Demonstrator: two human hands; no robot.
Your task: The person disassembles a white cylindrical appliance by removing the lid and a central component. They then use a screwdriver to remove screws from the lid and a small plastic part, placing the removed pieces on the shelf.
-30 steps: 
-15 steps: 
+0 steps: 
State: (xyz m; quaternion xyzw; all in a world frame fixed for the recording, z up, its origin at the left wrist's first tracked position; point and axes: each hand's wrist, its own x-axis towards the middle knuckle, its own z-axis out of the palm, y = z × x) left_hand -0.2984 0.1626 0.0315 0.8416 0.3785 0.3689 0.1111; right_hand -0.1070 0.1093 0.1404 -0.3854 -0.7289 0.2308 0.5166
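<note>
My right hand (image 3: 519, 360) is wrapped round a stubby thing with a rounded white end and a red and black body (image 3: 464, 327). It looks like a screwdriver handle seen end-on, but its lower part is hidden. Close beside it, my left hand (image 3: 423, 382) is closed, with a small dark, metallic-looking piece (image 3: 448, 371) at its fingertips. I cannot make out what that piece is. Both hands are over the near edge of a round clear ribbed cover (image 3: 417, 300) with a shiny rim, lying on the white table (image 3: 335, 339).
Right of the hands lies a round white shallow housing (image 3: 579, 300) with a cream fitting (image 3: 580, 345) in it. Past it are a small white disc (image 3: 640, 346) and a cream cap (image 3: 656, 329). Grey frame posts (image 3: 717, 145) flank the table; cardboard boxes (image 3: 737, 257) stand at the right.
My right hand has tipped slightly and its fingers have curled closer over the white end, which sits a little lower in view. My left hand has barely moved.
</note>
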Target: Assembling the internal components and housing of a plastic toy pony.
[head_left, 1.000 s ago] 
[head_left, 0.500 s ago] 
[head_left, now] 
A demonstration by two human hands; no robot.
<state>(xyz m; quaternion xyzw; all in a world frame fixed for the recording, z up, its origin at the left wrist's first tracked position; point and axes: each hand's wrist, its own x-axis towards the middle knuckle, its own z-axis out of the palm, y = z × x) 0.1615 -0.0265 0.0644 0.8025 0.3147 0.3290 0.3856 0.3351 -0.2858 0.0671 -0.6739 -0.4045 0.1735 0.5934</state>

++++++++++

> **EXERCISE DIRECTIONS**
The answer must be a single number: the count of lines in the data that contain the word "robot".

> **ANSWER TO THIS PROBLEM**
2